A Lover’s Discourse reads easily—too easily, I am tempted to say, because the reason the pages go by so quickly is that there’s not much on them. If there’s a lot behind them, then IMHO Xiaolu Guo leaves too much of the work of discovering it up to me. Each short section is like a sketch or vignette; cumulatively these pieces chronicle the relationship between the narrator, a graduate student from China studying “visual anthropology” in London, and her lover, a landscape architect from Germany by way of Australia (or is it the other way around?). They meet, they fall in love, they move in together, they buy a boat to live on, she gets pregnant, they trade the boat for another flat, they get married, they visit his family in Germany, they buy a farm in Germany, they move back to London. (At this level, the novel is very easy to follow, and reasonably enjoyable.) And they talk: this, presumably, is the “discourse” of the title.

loversdiscourseMy confusion-slash-frustration arose from the elements around the novel’s simple plotline—or, arguably, missing from it. One example: The epigraph for each segment is a bit of dialogue from that segment. Why? Does that mean the rest of the section is just there to contextualize those lines? But what’s the value of reading them once out of context and once in it? It seemed both affected and repetitive. Another: What’s the significance of the directional names for the book’s larger divisions (West, South, Up, Down, etc.), which don’t really seem to apply to anything in them?

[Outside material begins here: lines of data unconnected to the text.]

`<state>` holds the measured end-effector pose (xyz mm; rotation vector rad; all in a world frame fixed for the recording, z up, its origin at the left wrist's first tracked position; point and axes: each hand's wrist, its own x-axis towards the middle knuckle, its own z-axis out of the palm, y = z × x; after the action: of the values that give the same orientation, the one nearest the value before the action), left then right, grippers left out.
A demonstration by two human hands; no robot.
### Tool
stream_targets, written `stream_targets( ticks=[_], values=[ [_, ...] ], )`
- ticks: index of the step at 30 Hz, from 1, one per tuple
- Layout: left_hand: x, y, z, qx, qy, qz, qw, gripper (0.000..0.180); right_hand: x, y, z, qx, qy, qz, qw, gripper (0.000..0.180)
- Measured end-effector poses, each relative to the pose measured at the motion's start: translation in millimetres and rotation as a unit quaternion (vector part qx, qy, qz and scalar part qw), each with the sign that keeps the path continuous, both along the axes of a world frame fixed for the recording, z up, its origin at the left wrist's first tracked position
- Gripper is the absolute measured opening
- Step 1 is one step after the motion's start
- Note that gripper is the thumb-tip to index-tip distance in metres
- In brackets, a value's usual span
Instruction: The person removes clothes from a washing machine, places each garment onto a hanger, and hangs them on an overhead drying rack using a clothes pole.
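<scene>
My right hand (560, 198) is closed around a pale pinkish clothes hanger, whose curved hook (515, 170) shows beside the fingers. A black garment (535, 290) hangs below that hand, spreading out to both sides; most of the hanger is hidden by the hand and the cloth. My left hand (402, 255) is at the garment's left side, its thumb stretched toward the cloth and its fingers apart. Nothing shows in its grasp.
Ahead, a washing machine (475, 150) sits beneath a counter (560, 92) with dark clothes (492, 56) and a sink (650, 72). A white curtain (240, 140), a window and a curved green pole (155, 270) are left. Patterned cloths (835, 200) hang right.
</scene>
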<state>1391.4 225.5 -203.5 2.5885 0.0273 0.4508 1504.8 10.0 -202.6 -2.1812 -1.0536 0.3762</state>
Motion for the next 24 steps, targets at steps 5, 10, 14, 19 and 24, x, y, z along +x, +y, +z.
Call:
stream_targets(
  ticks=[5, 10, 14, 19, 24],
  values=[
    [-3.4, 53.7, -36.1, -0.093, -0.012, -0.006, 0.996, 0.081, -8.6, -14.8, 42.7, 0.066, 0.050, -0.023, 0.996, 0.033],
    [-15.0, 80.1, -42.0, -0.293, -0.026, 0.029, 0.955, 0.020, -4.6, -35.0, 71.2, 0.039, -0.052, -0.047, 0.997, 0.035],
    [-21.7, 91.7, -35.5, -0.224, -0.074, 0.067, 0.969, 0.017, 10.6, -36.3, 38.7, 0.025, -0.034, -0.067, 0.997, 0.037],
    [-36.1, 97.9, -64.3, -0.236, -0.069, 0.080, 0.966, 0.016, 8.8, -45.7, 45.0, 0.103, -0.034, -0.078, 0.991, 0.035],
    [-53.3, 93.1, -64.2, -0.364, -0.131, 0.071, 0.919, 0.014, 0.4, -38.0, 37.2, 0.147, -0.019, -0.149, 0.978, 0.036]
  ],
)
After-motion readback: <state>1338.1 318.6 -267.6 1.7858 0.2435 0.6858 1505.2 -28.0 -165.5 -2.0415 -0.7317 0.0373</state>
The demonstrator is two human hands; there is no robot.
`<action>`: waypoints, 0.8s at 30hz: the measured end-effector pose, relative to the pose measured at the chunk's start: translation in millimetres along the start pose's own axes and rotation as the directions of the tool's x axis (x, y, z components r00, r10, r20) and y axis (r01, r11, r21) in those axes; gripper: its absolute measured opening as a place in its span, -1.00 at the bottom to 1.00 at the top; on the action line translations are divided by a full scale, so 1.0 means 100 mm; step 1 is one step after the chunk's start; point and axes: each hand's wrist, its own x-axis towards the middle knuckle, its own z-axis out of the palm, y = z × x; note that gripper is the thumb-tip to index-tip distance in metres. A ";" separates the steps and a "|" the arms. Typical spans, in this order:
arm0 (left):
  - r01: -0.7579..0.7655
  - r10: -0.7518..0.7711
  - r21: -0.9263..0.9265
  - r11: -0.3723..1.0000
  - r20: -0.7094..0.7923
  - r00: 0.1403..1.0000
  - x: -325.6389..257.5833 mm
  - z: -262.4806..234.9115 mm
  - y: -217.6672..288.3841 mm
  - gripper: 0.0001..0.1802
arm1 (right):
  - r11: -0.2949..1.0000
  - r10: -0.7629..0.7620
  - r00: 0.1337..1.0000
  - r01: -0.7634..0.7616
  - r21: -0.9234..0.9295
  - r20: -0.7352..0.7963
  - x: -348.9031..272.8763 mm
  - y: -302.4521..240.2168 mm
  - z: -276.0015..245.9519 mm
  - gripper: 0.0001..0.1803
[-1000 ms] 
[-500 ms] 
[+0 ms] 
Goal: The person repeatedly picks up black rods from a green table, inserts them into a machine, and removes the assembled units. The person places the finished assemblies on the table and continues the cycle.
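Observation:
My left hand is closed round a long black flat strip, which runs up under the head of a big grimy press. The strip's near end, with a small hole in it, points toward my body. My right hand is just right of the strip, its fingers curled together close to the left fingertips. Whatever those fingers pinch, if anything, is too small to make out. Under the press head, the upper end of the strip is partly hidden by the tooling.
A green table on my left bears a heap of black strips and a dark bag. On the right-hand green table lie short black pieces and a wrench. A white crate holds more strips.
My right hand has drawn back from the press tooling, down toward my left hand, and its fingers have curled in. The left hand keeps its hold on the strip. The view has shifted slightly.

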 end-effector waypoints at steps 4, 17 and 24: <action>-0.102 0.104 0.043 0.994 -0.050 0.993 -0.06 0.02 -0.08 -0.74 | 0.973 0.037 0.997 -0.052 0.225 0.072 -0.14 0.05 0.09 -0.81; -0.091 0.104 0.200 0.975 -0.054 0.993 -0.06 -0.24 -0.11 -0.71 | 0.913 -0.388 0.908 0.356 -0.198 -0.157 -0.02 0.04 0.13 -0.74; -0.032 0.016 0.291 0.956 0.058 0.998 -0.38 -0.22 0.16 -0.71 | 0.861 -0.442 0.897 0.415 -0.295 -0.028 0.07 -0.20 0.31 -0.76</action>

Do they mean that the novel itself is about (finding? losing?) direction? Is disorientation a theme, a formal premise? Along those lines, are my largely unsuccessful attempts to discern meaning and patterns across the novel as a whole evidence that the book is doing what it wanted to, or that I’m reading it badly, or that it is not just impressionistic (artfully so) but incoherent (badly written, or imperfectly conceived)? Is my frustrated wish for the book to explain itself better actually the author’s desired effect, a challenge to my own reading habits? I do tend to value books that feel finished to me, rather than leaving large gaps for me to fill in myself. (Am I, in theory at least, “losing” one reading language and gaining another?)

Two aspects of the novel seemed particularly important: the narrator’s thesis, a study of a Chinese village where the central trade is creating meticulous copies of fine art masterpieces (so, prompting questions about authenticity, originality, artistry, reproduction, and value); and her lover’s work making art out of nature (so, prompting questions about rural vs. urban, exterior vs. interior, shaping vs. living with nature). These are all really interesting questions and the bits of dialogue about them are also engaging—but I can’t offer a reading of the novel that ties all the pieces together. Again, maybe I’m not supposed to, or maybe I just haven’t put in enough time and effort to do so. (It’s my blog: it’s the one place I’m allowed to write without agonizing first.) I do tend to seek the aboutness of a novel: I don’t think this is about reducing it to one idea or lesson, but about making sense of why this novel contains these elements. Maybe this novel resists that aim of internal coherence. Maybe (see how dubious I am about all of my ideas in this post?) I’m not supposed to feel at home in it. Maybe? I guess I feel that if so, I should actually be sure about that, and not torn between that possibility and the possibility that it’s just not a very good novel.

Now I’m going to read the NYRB piece about Xiaolu Guo, which I’m sure will set me straight.

Update: I notice a fair amount of equivocation in the NYRB review also—a lot of “perhaps” and “maybe”—and no real interpretive conclusion; it’s mostly descriptive. Its author is more appreciative than I am, but there’s no “aha!” moment that shows me up as a fool.